> **YOUR TASK**: Below are some entries. Output each one exactly as it appears.

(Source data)

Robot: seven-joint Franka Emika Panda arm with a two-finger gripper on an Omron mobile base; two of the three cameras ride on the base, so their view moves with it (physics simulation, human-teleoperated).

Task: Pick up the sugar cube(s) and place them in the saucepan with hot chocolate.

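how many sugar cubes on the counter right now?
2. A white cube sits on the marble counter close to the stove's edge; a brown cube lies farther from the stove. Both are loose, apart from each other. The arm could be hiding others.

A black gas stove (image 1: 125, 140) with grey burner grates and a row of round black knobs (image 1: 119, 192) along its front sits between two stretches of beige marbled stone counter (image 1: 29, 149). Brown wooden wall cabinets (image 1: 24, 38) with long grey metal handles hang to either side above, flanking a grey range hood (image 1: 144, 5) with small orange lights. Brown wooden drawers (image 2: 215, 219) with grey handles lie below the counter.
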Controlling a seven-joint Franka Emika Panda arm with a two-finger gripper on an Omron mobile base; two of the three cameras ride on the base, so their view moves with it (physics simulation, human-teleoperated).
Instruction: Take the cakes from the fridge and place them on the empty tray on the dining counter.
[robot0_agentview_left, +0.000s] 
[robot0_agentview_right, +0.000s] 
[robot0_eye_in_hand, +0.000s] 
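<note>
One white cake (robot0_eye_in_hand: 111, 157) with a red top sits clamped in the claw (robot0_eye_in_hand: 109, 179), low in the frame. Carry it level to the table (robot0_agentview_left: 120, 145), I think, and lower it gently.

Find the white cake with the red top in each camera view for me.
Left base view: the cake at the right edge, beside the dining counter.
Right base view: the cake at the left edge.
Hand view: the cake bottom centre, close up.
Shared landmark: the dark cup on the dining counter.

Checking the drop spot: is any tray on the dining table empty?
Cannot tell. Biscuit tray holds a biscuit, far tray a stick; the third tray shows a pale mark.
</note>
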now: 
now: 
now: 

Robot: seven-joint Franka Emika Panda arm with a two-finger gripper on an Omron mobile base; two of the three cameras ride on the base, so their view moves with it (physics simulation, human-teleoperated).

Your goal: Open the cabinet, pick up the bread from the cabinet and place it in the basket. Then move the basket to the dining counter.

> **ANSWER TO THIS EXERCISE**:
Robot: seven-joint Franka Emika Panda arm with a two-finger gripper on an Omron mobile base; two of the three cameras ride on the base, so their view moves with it (physics simulation, human-teleoperated).

Task: Pick up the sugar cube(s) and place them in the saucepan with hot chocolate.

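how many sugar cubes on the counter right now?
2. A white cube sits on the marble counter close to the stove's edge; a brown cube lies farther from the stove. Both are loose, apart from each other. The arm could be hiding others.

A black gas stove (image 1: 125, 140) with grey burner grates and a row of round black knobs (image 1: 119, 192) along its front sits between two stretches of beige marbled stone counter (image 1: 29, 149). Brown wooden wall cabinets (image 1: 24, 38) with long grey metal handles hang to either side above, flanking a grey range hood (image 1: 144, 5) with small orange lights. Brown wooden drawers (image 2: 215, 219) with grey handles lie below the counter.
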Controlling a seven-joint Franka Emika Panda arm with a two-finger gripper on an Omron mobile base; two of the three cameras ride on the base, so their view moves with it (physics simulation, human-teleoperated).
Instruction: Take the cakes from the fridge and place them on the empty tray on the dining counter.
[robot0_agentview_left, +0.000s] 
[robot0_agentview_right, +0.000s] 
[robot0_eye_in_hand, +0.000s] 
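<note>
One white cake (robot0_eye_in_hand: 111, 157) with a red top sits clamped in the claw (robot0_eye_in_hand: 109, 179), low in the frame. Carry it level to the table (robot0_agentview_left: 120, 145), I think, and lower it gently.

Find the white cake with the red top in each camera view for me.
Left base view: the cake at the right edge, beside the dining counter.
Right base view: the cake at the left edge.
Hand view: the cake bottom centre, close up.
Shared landmark: the dark cup on the dining counter.

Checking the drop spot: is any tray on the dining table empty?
Cannot tell. Biscuit tray holds a biscuit, far tray a stick; the third tray shows a pale mark.
</note>
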now: 
now: 
now: 

Robot: seven-joint Franka Emika Panda arm with a two-finger gripper on an Omron mobile base; two of the three cameras ride on the base, so their view moves with it (physics simulation, human-teleoperated).

Your goal: Open the cabinet, pick up the bread from the cabinet and place it in the basket. Then move the basket to the dining counter.

There is no more to this answer.